Maurice sentía el peso de esta calma como se siente la pesadez de la atmósfera en tiempo de tormenta. La holganza le entregaba al ardor de un sentimiento que, si no era el amor, se le parecía mucho y decidió, pese al juramento que había hecho, ensayar una última tentativa.
Había madurado mucho una idea: ir a la sección del Jardín des Plantes y pedir informes al secretario. Pero le contuvo el temor de que su bella desconocida estuviera mezclada en alguna intriga política y una indiscreción suya pudiera hacer rodar su cabeza por el cadalso.
Entonces decidió intentar la aventura solo y sin ningún informe.
Su plan era muy simple: las listas colocadas en cada puerta le proporcionarían los primeros indicios, y los interrogatorios a los porteros terminarían de aclarar el misterio.
Aunque desconocía el nombre de la joven, pensaba que estaría en consonancia con su aspecto y pensaba deducirlo por analogía.

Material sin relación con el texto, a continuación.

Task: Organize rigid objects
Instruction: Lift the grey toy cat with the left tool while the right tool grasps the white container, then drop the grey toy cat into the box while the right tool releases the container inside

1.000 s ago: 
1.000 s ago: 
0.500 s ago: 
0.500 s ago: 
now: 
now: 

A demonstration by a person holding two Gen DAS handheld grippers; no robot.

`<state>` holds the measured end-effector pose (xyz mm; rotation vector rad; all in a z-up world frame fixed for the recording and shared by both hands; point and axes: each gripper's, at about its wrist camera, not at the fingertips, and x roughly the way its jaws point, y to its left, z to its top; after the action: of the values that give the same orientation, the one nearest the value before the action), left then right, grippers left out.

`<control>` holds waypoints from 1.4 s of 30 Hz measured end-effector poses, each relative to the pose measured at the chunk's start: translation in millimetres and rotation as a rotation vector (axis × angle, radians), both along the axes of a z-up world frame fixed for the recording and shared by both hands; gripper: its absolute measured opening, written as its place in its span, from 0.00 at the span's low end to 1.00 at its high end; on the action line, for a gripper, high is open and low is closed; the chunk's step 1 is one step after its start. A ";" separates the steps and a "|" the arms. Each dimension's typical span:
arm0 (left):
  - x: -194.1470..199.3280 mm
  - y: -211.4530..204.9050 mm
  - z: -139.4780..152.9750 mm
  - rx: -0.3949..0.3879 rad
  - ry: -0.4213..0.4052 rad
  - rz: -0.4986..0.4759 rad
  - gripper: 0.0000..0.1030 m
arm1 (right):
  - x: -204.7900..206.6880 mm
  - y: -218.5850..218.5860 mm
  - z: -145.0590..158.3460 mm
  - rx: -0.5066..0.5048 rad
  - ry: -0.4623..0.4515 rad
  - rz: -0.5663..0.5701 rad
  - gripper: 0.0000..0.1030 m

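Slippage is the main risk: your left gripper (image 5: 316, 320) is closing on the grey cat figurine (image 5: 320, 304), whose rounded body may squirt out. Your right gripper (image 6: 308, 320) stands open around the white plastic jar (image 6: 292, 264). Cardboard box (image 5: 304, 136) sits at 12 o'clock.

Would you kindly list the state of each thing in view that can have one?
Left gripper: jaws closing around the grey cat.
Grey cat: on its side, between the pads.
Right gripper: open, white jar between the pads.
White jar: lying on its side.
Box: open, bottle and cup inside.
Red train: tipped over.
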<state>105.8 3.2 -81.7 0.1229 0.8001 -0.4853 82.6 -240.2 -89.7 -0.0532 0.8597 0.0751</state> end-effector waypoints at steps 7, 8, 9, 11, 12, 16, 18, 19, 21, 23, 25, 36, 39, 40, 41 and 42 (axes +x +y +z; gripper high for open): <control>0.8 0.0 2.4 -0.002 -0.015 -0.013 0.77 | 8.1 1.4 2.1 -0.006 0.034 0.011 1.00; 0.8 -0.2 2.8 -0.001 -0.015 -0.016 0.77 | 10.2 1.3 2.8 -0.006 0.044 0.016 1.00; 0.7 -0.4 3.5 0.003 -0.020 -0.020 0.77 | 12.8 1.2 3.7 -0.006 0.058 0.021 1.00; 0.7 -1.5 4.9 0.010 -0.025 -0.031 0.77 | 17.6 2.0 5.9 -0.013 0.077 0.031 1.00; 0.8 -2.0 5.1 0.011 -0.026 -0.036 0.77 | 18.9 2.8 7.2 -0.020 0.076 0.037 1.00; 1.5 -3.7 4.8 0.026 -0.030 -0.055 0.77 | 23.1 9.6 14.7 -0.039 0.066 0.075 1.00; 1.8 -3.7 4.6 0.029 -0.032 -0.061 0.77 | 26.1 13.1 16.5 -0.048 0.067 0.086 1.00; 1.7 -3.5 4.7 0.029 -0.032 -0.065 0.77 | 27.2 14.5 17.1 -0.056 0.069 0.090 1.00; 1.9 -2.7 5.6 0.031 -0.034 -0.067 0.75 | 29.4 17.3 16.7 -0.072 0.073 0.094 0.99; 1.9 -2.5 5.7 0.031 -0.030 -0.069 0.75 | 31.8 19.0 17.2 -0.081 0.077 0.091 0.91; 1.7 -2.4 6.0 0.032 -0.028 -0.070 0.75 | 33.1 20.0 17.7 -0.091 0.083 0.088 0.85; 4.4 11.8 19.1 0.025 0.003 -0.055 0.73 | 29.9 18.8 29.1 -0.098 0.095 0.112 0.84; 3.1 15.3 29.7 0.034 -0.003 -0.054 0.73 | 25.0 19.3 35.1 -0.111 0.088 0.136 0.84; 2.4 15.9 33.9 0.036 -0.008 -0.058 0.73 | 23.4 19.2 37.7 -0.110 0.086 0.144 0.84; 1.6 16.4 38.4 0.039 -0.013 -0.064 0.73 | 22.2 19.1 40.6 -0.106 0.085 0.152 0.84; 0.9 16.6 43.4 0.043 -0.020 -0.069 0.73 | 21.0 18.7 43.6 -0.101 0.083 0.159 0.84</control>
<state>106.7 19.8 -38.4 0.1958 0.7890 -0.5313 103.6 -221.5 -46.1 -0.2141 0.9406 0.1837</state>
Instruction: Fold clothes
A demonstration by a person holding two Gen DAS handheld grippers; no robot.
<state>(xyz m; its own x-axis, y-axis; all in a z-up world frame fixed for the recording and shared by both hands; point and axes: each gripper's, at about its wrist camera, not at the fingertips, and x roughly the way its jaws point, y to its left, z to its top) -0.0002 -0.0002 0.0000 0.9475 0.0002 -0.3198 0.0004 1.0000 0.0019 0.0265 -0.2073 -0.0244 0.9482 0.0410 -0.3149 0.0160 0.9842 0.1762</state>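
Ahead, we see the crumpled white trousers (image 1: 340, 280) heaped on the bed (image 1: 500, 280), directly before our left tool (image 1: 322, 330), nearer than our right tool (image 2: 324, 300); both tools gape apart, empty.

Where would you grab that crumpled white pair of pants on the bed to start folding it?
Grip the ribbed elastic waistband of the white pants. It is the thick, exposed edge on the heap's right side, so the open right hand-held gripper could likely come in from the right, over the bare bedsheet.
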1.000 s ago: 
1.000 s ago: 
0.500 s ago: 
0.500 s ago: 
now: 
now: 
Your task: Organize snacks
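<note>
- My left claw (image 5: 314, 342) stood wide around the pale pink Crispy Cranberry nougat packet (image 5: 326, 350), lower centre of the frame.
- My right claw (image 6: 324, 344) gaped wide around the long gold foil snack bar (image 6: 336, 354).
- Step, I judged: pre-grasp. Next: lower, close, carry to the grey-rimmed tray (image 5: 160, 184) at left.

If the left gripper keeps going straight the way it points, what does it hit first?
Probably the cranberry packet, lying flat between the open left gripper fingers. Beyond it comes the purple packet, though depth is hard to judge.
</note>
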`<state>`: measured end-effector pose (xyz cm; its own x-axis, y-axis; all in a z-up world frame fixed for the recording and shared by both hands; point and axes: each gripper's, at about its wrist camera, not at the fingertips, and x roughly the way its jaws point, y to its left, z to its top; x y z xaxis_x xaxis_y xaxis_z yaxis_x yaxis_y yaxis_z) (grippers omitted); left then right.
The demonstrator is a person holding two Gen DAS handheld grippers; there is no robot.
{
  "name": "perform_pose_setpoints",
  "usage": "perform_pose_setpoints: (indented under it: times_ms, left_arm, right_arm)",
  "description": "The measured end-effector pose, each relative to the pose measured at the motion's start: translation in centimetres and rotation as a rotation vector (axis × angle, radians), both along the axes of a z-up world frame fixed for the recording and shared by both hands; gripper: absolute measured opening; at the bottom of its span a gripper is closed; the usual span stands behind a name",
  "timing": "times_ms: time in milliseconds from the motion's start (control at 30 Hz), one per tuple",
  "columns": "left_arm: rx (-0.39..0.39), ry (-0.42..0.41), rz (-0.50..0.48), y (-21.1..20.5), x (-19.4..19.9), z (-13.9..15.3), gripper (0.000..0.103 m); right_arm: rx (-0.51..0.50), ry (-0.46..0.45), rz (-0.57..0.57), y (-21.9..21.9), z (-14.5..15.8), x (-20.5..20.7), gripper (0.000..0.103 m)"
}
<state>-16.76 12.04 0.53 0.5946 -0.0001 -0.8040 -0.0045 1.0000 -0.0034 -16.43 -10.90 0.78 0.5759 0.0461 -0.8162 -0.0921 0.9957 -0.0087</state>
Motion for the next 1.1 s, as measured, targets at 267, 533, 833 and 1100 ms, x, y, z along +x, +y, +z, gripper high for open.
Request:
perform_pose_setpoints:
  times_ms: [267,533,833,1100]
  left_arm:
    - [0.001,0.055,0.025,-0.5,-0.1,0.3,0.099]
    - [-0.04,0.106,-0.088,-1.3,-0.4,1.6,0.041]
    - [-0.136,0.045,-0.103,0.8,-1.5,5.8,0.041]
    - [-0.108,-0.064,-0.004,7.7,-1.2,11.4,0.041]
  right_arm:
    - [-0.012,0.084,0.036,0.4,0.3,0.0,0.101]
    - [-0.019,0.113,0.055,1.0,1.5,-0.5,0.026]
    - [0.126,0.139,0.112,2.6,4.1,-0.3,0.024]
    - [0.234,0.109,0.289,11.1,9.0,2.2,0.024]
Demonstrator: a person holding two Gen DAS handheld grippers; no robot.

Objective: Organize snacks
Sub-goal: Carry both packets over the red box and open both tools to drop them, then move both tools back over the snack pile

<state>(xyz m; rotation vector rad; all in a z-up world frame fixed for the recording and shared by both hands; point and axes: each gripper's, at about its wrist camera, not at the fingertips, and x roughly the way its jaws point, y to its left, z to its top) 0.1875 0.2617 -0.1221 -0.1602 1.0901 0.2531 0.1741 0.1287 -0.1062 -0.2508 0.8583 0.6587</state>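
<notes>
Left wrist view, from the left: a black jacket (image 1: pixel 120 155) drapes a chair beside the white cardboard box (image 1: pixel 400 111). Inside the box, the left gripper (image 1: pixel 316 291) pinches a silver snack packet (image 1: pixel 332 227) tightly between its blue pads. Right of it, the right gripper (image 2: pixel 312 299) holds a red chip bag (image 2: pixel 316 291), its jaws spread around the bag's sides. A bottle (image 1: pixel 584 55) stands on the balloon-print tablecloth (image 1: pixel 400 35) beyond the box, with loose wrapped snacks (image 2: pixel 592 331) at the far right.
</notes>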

Se puso una casaca de paño oscuro y basto, se caló el gorro rojo de los grandes días y partió para su exploración sin advertir a nadie. Llevaba en la mano un garrote nudoso, y en el bolsillo su credencial de secretario de la sección Lepelletier.
Recorrió la calle Saint-Victor y la Vieille-Saint-Jacques, leyendo todos los nombres escritos en el entrepaño de cada puerta. Se encontraba en la centésima casa, sin la menor pista de su desconocida, cuando un zapatero, viendo la impaciencia pintada en su rostro, abrió su puerta, salió y mirándole por encima de las gafas le preguntó si quería algún informe sobre los inquilinos de la casa, estaba dispuesto a contestarle y conocía a todo el mundo en el barrio. Maurice le dijo que buscaba a un amigo curtidor llamado René.
-En ese caso -dijo un burgués que acababa de detenerse allí y que miraba a Maurice con cierta
sencillez, no exenta de desconfianza-, lo mejor es dirigirse al patrón.
El zapatero corroboró las palabras del burgués, que se llamaba Dixmer y era director de una curtiduría con más de cincuenta obreros y, por tanto, podría informar a Maurice; éste se volvió al burgués, que era un hombre alto, de rostro plácido y llevaba un traje de una riqueza que denunciaba al industrial opulento.
El burgués le dijo que era necesario saber el apellido del amigo que buscaba, y Maurice aseguró que no lo sabía.